12. Neuromodulatory occupancy / release state is not “one mood scalar”

Reimer et al. showed that pupil fluctuations track both adrenergic and cholinergic activity within the cortex. Conversely, this also means thatpupil diameter does not uniquely represent one transmitter state or the other. Additionally, Neyhart et al. showed that while cortical ACh is highly predictable from cholinergic axon activity and behavioral state, it also has locality that depends on distance from neighboring axons and clearance kinetics. Therefore, although it is useful to use pupil diameter or HRV in humans, it is an overstatement to consider it as the ground truth of transmitter-specific and region-specific internal states. What is necessary is not only to say whether it is a good proxy or not, but also to specify what it is and what it is not.

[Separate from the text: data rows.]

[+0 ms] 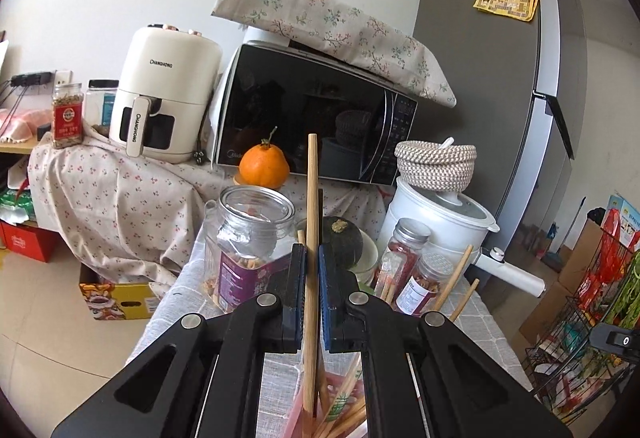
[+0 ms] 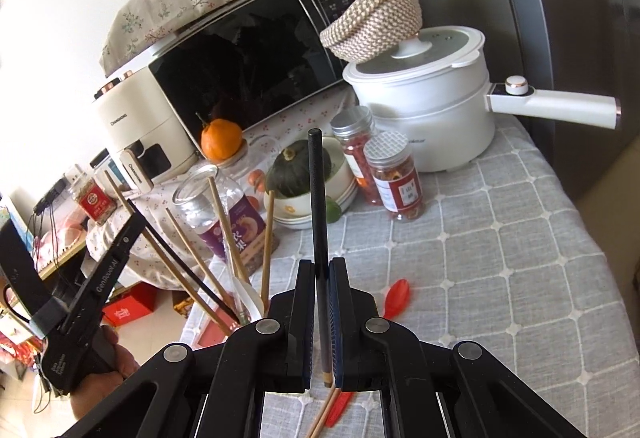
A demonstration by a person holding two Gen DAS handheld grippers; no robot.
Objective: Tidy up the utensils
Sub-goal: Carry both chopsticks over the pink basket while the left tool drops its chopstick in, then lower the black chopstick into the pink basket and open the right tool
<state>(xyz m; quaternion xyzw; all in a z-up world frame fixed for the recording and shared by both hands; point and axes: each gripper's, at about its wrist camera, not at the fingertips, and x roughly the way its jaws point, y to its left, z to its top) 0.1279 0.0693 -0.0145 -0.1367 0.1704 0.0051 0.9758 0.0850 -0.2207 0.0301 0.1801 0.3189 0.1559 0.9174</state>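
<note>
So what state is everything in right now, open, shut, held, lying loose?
Left gripper: shut on pale wooden chopstick.
Right gripper: shut on black chopstick.
Red plastic spoon: lying on the checked cloth.
White electric pot: lid on.
Black microwave: door shut.

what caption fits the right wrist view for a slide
Right gripper clamps a dark chopstick upright above the grey checked tablecloth, a red spoon lying just beyond.

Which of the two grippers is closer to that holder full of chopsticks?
Left. The left gripper, clamped on a wooden chopstick, is right above the holder; the right gripper, clamping a black chopstick, is off beside it.
</note>
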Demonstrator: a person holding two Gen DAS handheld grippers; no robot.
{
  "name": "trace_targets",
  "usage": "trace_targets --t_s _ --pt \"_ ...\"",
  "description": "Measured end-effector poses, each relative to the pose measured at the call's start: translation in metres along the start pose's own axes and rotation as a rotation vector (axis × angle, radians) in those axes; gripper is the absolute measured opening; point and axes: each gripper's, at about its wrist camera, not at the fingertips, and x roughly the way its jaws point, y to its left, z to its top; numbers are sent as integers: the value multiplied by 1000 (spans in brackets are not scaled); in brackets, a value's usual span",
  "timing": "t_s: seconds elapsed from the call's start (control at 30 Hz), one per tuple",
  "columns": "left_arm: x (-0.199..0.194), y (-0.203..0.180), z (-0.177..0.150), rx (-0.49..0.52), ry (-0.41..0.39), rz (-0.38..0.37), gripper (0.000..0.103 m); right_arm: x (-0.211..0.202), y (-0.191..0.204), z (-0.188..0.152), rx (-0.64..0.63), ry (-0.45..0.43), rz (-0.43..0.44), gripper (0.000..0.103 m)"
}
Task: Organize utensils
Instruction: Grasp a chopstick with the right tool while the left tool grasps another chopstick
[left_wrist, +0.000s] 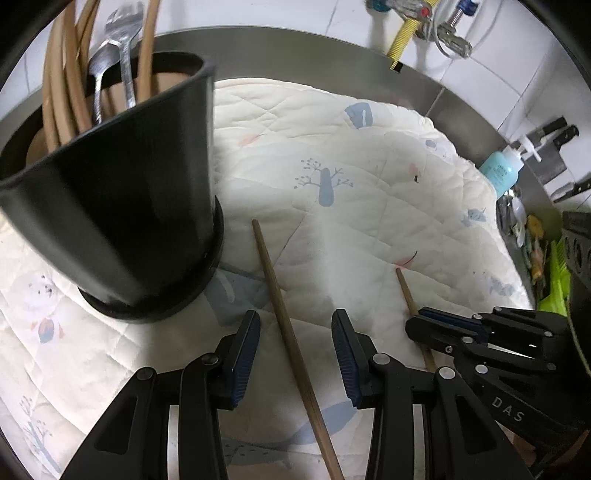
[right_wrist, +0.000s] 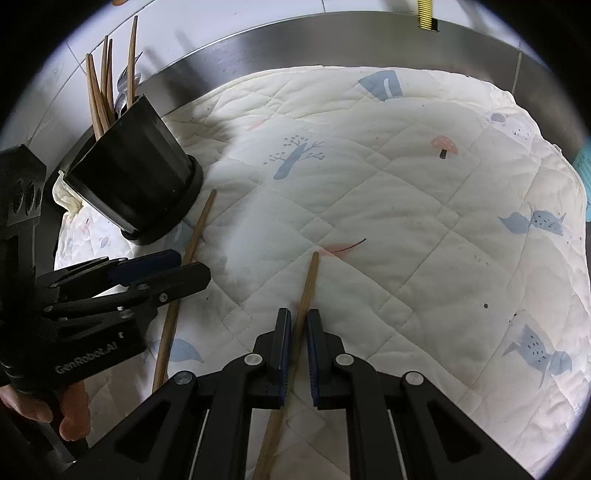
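We see two wooden chopsticks lying on a quilted cloth (right_wrist: 406, 192) that covers a steel surface (right_wrist: 332, 40). The left gripper (left_wrist: 295, 347) stands partly open, its blue pads (left_wrist: 245, 354) on either side of the left chopstick (left_wrist: 284, 314) without touching it. The right gripper (right_wrist: 298, 350) is closed narrowly on the right chopstick (right_wrist: 308, 280), which passes between its pads. Just beside the left chopstick's far end stands a black holder (left_wrist: 122, 206), upright on the cloth, containing more chopsticks (left_wrist: 70, 81) and metal spoons (left_wrist: 122, 40). A blue bottle (left_wrist: 504, 170) stands at the far right edge.
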Motion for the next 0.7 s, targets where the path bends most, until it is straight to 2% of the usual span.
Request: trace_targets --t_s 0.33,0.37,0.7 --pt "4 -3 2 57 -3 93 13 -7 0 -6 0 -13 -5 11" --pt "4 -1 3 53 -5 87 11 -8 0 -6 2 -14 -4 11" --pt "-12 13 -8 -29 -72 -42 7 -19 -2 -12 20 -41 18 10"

13. Bioenergetic / mitochondrial state is not implied by graph or macro energetic imaging

The current site already treated energy as important, but it still left too much room to compress presynaptic ATP-demand support, dendritic mitochondrial positioning / fission, synaptic ATP-synthase nano-organization, and human macro energetic imaging into one energetic row. Primary literature is narrower. Rangaraju et al. (2014) showed that activity-driven local ATP synthesis is required for synaptic function, Divakaruni et al. (2018) showed that LTP induction requires a rapid burst of dendritic mitochondrial fission, Underwood et al. (2023) showed that enhanced presynaptic mitochondrial energy production is required for memory formation, and Hu et al. (2025) showed learning-linked polarized ATP-synthase organization in synaptic mitochondria. More recently, Vishwanath et al. (2026) showed that mitochondrial Ca²⁺ efflux tuning can control neuronal metabolism and long-term memory across species. Therefore, even if graph and nominal activity fit are known, the local energetic controller and mitochondrial operating regime can still remain latent.

14. Neurovascular-unit / BBB / pericyte state is not just vascular transfer nuisance

Another weakness of the earlier page was that it let readers compress neurovascular support into either hemodynamic transfer audit or generic glial support. That is too weak. Bell et al. (2010) showed that pericytes control key neurovascular functions and neuronal phenotype, Kisler et al. (2020) showed that acute cortical pericyte ablation rapidly uncouples neurovascular signaling, Pandey et al. (2023) showed that neuronal activity drives memory-relevant IGF2 expression from pericytes, and Mai-Morente et al. (2025) showed that pericyte pannexin1 controls capillary diameter and supports memory function. Therefore, even if graph, neural activity, and vascular confounds are audited, the neurovascular-unit / BBB / pericyte controller state can still remain latent.

15. Glial substrate-routing is not generic astrocyte or energetic support

The current site had already separated neuronal mitochondrial support and astrocyte ensembles elsewhere, but this central page still left too much room to compress glial fuel support into either generic astrocyte-state or one energetic row. Primary literature does not permit that shortcut. Suzuki et al. (2011) showed that astrocyte-neuron lactate transport is required for long-term memory formation, Silva et al. (2022) showed that glial ketogenesis regulates memory maintenance during starvation, Pavlowsky et al. (2025) showed an intensive-learning glia-to-neuron fatty-acid route, Greda et al. (2025) showed an apoE3 / sortilin-dependent neuronal lipid-uptake and fuel-choice route, and Qi et al. (2021) showed that even neuron-astrocyte fatty-acid coupling is genotype-sensitive. These are not one interchangeable glial-support variable: they differ in supplier cell, neuronal sink, fuel object / carrier, and regime trigger. Therefore, even if graph, nominal neural activity, astrocyte-related proxy, and macro energetic imaging are acknowledged, the operative supplier-fuel-sink route can still remain latent.

16. Astrocyte-state is not generic glial background

The earlier wording that "glia matters" was directionally correct but still too coarse. Primary literature now supports a narrower astrocyte reading. Cahill et al. (2024) showed that local neurotransmitter inputs are encoded into broad cortical astrocyte-network responses over minutes, Williamson et al. (2025) showed that learning-associated astrocyte ensembles regulate memory recall, Dewa et al. (2025) showed that the astrocytic ensemble can act as a multiday stabilization trace, and Bukalo et al. (2026) showed that astrocytes enable amygdala neural representations supporting memory. Therefore, even if graph, synapses, and generic glial support are acknowledged, the operative astrocyte-state can still remain latent.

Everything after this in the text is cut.